[EXERCISE INSTRUCTIONS] In the records below, begin at the line containing "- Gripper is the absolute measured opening" and end at the line containing "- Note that"; quote every line in that span exactly, including both boundary lines, and no others.

(GIVEN DATA begins)

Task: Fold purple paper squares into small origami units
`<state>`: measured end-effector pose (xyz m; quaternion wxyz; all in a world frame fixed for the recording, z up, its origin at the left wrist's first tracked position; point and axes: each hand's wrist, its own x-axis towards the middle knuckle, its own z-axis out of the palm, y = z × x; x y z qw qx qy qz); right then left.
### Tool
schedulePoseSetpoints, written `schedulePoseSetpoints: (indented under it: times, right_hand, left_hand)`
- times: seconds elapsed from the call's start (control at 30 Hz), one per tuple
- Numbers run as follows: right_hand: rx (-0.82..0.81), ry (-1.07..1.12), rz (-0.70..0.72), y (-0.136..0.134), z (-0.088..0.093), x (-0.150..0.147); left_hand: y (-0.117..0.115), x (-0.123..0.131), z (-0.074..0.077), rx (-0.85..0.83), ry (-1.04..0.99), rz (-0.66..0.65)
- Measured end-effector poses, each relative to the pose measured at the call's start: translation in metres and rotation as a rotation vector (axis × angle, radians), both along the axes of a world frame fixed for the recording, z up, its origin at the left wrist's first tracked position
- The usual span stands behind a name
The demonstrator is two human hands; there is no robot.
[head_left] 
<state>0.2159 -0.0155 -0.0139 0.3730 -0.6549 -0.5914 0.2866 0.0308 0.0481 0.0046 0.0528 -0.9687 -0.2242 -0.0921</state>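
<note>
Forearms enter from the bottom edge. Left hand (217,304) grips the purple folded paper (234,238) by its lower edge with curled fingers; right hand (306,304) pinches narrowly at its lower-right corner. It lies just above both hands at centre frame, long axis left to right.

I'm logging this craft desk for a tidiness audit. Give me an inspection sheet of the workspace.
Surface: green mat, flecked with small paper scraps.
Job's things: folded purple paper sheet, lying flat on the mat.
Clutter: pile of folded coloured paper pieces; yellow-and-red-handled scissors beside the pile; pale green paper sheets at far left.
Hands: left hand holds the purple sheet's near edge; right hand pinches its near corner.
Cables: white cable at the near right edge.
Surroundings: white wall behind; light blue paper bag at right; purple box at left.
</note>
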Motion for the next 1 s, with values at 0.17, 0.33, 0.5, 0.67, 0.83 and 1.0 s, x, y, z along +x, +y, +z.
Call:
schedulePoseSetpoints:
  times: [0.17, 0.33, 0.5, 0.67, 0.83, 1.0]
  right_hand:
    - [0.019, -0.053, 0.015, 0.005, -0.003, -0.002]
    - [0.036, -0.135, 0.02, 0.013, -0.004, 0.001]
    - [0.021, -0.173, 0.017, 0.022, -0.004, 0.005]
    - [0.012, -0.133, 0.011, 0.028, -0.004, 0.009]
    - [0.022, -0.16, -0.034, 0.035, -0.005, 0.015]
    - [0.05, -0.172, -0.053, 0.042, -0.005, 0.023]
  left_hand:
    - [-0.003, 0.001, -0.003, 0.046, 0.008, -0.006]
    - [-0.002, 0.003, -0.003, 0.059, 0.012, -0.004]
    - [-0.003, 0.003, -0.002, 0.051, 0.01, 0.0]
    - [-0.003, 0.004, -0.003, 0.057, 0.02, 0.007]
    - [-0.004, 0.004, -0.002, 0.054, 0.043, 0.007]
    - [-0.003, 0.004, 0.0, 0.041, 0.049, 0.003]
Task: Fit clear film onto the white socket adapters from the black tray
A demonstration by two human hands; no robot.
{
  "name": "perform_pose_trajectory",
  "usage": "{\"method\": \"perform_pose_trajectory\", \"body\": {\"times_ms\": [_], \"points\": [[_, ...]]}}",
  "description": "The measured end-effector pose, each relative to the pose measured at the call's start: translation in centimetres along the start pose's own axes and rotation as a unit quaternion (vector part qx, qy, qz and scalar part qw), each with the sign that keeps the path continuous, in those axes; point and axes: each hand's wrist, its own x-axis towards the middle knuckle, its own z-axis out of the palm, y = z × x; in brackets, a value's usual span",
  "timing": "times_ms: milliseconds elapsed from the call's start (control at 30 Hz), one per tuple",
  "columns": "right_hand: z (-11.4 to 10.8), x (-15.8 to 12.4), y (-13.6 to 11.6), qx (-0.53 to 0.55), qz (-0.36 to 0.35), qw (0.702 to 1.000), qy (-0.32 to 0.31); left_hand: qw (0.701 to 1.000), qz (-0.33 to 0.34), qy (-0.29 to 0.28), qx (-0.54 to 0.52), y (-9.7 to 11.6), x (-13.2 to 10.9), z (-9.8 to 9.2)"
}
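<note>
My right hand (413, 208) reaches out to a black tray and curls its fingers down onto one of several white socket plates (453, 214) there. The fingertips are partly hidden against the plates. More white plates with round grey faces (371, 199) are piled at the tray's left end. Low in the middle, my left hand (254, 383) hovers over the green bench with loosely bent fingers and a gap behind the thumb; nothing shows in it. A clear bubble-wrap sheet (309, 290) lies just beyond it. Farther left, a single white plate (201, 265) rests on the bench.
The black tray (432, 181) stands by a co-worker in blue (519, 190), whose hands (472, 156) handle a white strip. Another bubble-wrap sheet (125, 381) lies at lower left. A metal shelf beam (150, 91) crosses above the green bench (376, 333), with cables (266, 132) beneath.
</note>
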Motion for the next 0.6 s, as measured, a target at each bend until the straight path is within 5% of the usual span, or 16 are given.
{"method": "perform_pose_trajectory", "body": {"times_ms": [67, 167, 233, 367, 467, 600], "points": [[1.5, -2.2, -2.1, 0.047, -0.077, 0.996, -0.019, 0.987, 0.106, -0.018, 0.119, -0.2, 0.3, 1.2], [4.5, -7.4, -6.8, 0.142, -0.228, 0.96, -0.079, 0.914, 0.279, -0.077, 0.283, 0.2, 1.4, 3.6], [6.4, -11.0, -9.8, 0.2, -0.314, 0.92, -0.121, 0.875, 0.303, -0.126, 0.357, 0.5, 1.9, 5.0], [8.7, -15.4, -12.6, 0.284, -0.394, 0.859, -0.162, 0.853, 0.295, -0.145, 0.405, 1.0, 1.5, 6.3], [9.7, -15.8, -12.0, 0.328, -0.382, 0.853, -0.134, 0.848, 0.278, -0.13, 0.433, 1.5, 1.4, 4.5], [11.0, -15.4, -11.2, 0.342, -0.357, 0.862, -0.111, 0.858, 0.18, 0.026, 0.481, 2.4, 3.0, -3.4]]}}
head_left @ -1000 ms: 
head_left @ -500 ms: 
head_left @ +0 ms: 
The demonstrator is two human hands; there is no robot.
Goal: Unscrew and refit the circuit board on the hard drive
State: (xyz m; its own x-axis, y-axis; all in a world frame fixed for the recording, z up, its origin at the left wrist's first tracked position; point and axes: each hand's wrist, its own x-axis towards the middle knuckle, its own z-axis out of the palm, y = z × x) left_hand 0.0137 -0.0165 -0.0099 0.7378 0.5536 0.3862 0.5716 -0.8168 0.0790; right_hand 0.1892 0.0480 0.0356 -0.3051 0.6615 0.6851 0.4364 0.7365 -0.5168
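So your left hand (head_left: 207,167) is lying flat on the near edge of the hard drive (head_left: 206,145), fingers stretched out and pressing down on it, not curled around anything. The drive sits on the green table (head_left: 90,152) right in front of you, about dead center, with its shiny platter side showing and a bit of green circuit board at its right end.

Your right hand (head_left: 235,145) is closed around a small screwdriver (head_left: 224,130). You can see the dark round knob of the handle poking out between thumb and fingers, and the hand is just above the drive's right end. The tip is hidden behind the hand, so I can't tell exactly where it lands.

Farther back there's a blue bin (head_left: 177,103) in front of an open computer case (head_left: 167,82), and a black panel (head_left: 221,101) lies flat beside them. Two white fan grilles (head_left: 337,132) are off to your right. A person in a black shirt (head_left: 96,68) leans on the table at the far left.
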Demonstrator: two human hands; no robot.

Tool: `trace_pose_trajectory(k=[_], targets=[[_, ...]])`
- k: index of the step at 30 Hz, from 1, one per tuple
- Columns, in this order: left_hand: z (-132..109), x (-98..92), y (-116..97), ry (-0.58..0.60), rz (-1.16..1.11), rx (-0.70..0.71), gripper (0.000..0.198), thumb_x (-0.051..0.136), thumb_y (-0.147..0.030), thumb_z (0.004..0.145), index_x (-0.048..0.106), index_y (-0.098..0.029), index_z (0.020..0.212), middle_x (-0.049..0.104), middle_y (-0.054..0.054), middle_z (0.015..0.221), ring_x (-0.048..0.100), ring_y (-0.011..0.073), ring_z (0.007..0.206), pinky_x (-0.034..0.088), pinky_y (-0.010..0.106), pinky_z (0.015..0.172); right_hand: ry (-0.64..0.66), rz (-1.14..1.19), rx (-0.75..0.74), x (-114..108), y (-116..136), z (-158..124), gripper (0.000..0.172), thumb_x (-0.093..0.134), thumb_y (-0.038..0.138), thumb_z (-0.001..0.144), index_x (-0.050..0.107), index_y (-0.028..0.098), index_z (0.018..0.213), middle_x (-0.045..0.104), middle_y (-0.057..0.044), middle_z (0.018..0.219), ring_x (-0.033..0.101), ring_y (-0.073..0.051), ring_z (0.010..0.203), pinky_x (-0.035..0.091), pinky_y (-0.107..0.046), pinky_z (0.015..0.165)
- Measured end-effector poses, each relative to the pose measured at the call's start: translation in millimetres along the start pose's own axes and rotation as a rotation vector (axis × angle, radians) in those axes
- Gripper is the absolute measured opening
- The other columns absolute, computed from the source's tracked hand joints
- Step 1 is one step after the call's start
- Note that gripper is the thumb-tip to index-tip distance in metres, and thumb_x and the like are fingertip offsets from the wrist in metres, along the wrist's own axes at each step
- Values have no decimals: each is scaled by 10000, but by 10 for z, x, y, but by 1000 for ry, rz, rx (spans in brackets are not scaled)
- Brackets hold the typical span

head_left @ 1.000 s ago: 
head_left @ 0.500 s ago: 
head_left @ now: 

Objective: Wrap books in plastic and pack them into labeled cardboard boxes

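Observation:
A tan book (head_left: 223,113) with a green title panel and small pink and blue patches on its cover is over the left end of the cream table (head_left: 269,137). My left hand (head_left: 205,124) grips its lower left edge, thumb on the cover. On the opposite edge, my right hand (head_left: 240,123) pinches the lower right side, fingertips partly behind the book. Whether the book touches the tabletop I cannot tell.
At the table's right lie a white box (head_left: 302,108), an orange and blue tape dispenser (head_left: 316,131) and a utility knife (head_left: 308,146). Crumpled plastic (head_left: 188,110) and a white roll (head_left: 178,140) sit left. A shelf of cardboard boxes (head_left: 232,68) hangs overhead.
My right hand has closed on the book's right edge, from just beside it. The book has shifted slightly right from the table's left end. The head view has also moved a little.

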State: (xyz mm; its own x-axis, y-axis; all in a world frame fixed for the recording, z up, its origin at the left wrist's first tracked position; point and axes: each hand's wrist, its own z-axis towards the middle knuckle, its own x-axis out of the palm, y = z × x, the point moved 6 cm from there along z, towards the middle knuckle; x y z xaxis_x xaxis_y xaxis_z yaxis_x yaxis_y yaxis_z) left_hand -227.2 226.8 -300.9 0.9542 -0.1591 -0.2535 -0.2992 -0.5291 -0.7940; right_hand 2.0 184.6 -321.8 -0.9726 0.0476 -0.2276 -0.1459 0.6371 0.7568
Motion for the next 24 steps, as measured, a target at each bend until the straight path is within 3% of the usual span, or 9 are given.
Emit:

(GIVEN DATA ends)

[THE ANSWER]
- Gripper is the absolute measured opening
- The other columns absolute, computed from the source's tracked hand joints
- Step 1 is one step after the call's start
- Note that gripper is the thumb-tip to index-tip distance in metres, and thumb_x and the like are fingertip offsets from the wrist in metres, along the wrist's own axes at each step

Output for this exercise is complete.